Data block Start Marker

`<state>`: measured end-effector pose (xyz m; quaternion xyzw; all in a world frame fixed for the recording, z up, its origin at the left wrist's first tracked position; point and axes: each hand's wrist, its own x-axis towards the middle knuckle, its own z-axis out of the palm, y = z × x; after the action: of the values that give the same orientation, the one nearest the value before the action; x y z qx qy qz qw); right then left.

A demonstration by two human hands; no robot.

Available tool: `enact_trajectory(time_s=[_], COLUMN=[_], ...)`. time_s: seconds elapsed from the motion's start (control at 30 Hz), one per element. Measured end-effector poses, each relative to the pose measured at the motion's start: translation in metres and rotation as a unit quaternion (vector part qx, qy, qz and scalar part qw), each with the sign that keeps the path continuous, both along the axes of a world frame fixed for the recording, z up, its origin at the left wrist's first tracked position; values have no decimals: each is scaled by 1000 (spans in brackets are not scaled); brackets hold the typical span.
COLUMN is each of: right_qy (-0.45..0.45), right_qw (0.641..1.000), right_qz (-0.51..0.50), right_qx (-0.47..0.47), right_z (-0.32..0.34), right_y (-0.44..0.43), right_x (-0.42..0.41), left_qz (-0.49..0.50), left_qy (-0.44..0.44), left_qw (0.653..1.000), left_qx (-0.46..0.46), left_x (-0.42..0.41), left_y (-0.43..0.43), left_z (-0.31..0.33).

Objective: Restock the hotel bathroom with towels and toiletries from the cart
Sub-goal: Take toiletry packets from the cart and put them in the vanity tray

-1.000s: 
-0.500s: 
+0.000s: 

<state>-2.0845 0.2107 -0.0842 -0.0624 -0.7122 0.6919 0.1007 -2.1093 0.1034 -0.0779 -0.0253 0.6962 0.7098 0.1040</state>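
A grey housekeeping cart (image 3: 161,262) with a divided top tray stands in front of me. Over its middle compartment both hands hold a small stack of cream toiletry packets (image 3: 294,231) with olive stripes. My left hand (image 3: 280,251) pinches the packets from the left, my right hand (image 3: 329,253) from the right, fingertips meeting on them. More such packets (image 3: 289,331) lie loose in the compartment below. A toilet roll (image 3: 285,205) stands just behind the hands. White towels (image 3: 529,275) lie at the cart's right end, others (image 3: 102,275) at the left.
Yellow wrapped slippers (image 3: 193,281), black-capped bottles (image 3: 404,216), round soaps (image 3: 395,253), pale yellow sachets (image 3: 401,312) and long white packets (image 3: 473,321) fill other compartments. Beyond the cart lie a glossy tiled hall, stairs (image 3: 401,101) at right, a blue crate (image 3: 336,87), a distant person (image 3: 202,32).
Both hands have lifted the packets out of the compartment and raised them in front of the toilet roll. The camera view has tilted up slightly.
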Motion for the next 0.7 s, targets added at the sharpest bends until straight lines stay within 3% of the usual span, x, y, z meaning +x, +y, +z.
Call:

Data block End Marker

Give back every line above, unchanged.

`<state>`: measured end-effector pose (xyz m; quaternion xyzw; all in a world frame fixed for the recording, z up, its origin at the left wrist's first tracked position; point and axes: each hand's wrist, its own x-axis towards the middle knuckle, its own z-axis out of the palm, y = z × x; after the action: of the values that give the same orientation, the one nearest the value before the action; x y z qx qy qz qw); right then left.

A demonstration by two human hands; no robot.

Available tool: `enact_trajectory(time_s=[_], COLUMN=[_], ...)`. time_s: seconds elapsed from the motion's start (control at 30 Hz), one per element. Measured end-effector poses, each relative to the pose measured at the motion's start: translation in metres and rotation as a unit quaternion (vector part qx, qy, qz and scalar part qw), each with the sign that keeps the path continuous, both along the axes of a world frame fixed for the recording, z up, its origin at the left wrist's first tracked position; values have no decimals: each is scaled by 1000 (spans in brackets are not scaled); brackets hold the typical span.
COLUMN is each of: right_qy (-0.45..0.45), right_qw (0.641..1.000), right_qz (-0.51..0.50), right_qx (-0.47..0.47), right_z (-0.32..0.34), right_y (-0.44..0.43), right_x (-0.42..0.41), left_qz (-0.49..0.50), left_qy (-0.44..0.44), left_qw (0.653..1.000), left_qx (-0.46..0.46), left_x (-0.42..0.41), left_y (-0.43..0.43), left_z (-0.31..0.33).

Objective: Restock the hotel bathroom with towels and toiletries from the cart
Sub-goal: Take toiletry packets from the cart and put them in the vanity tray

-1.000s: 
-0.500s: 
+0.000s: 

<state>-2.0845 0.2107 -0.0842 -0.0624 -0.7122 0.6919 0.1007 -2.1093 0.1034 -0.0779 -0.0253 0.6962 0.7098 0.1040</state>
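A grey housekeeping cart (image 3: 161,262) with a divided top tray stands in front of me. Over its middle compartment both hands hold a small stack of cream toiletry packets (image 3: 294,231) with olive stripes. My left hand (image 3: 280,251) pinches the packets from the left, my right hand (image 3: 329,253) from the right, fingertips meeting on them. More such packets (image 3: 289,331) lie loose in the compartment below. A toilet roll (image 3: 285,205) stands just behind the hands. White towels (image 3: 529,275) lie at the cart's right end, others (image 3: 102,275) at the left.
Yellow wrapped slippers (image 3: 193,281), black-capped bottles (image 3: 404,216), round soaps (image 3: 395,253), pale yellow sachets (image 3: 401,312) and long white packets (image 3: 473,321) fill other compartments. Beyond the cart lie a glossy tiled hall, stairs (image 3: 401,101) at right, a blue crate (image 3: 336,87), a distant person (image 3: 202,32).
Both hands have lifted the packets out of the compartment and raised them in front of the toilet roll. The camera view has tilted up slightly.
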Motion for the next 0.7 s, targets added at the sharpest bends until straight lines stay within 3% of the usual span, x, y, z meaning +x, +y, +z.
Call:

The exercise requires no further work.